Go to the line below that has "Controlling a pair", print it and each line after it exactly, and stop after the line that has "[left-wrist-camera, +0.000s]"; leave out pictures.

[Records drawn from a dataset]
== Segment start ==
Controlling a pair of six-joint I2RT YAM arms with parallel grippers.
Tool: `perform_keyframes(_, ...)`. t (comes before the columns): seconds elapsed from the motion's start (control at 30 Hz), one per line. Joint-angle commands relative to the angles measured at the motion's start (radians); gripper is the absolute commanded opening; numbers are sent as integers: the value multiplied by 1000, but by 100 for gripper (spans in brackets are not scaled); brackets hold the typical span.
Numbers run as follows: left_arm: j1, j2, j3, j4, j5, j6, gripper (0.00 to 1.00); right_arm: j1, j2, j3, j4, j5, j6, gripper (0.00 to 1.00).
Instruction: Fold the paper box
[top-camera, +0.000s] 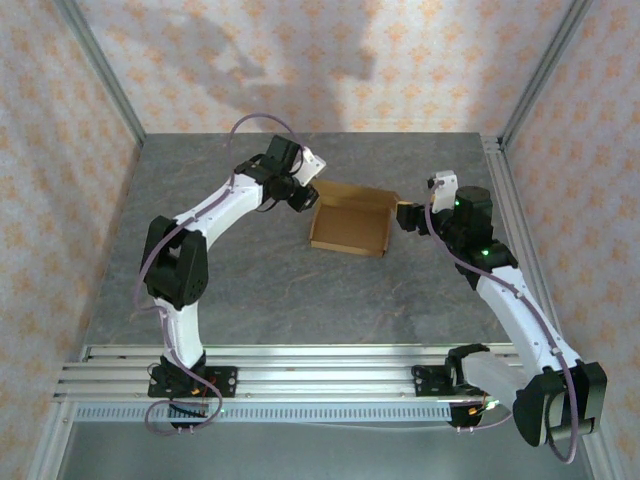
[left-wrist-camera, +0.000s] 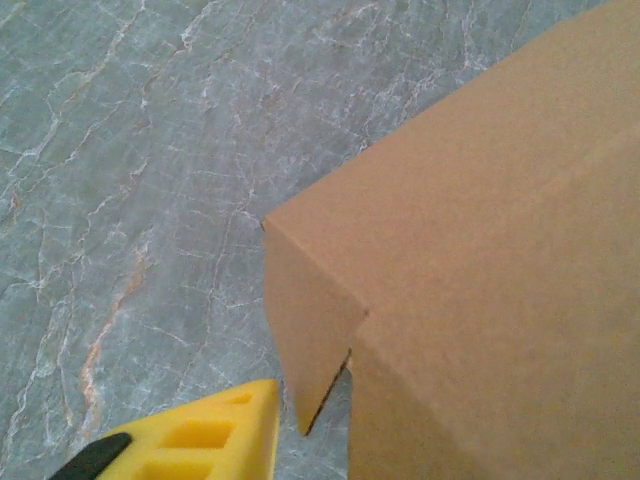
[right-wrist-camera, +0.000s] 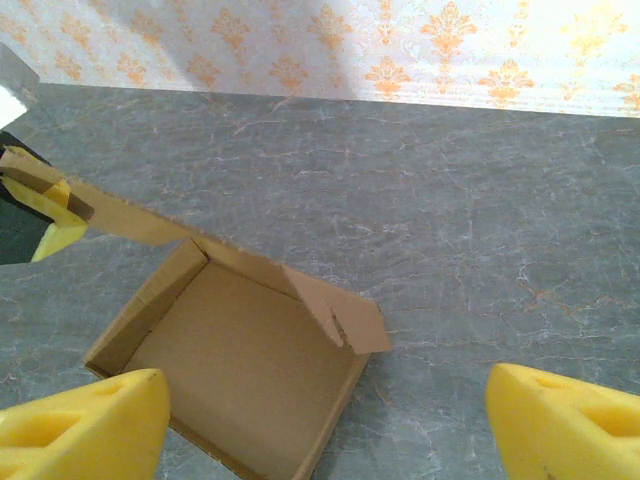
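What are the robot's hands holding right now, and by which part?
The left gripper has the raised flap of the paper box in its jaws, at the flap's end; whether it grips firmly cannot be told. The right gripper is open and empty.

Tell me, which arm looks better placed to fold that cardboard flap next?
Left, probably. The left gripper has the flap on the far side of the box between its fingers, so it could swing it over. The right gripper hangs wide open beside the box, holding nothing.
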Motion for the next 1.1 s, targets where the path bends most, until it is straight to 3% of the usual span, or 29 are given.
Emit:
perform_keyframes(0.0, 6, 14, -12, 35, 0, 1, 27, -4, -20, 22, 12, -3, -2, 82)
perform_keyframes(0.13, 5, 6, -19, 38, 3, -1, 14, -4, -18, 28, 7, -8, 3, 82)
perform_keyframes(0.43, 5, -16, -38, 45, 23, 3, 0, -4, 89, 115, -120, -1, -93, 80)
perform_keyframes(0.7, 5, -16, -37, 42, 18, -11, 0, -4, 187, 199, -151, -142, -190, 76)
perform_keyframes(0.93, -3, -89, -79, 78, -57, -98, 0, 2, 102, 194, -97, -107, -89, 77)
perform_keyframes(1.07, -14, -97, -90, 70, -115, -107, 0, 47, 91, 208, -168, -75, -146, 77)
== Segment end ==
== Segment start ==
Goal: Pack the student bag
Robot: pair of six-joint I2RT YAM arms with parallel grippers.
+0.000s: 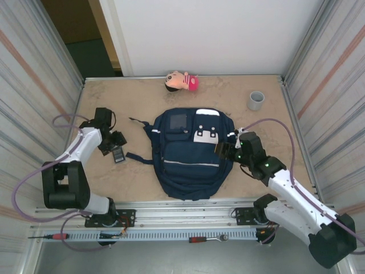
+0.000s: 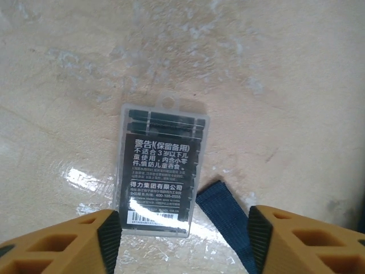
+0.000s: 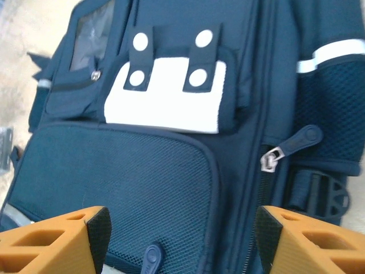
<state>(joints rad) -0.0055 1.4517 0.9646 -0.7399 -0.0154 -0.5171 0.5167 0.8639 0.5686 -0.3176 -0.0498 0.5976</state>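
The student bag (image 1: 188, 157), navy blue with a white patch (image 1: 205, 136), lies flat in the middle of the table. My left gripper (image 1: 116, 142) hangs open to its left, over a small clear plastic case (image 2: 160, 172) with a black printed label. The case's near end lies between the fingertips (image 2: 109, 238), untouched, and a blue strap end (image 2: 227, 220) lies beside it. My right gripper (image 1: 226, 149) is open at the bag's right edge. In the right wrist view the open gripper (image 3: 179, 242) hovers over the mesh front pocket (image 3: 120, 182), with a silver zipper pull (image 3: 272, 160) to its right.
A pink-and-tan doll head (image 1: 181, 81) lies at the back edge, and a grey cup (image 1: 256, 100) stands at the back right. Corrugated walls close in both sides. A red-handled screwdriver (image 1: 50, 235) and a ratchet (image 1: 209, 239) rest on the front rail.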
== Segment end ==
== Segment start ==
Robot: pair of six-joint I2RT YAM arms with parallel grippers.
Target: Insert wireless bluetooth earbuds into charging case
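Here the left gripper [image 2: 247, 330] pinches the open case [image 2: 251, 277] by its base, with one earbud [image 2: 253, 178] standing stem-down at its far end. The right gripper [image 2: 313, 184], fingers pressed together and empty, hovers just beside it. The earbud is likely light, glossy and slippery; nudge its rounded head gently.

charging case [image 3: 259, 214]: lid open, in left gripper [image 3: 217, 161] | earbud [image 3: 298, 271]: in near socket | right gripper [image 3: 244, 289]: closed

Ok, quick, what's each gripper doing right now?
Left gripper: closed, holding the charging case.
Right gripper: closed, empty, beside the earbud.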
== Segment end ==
▶ Output
Controlling a pair of six-joint I2RT YAM arms with parallel grippers.
Tool: `perform_keyframes(_, ...)`. t (comes before the columns): seconds elapsed from the motion's start (control at 30 Hz), one per line. Joint-angle commands relative to the angles measured at the motion's start (radians); gripper is the absolute commanded opening; numbers are sent as integers: the value multiplied by 1000, but by 100 for gripper (spans in brackets are not scaled); brackets hold the typical span.
Numbers run as follows: left_arm: j1, j2, j3, j4, j5, j6, gripper (0.00 to 1.00); right_arm: j1, j2, j3, j4, j5, j6, gripper (0.00 to 1.00).
Instruction: Fold the paper box
[top-camera, +0.000s] 
[left-wrist-camera, +0.000s] 

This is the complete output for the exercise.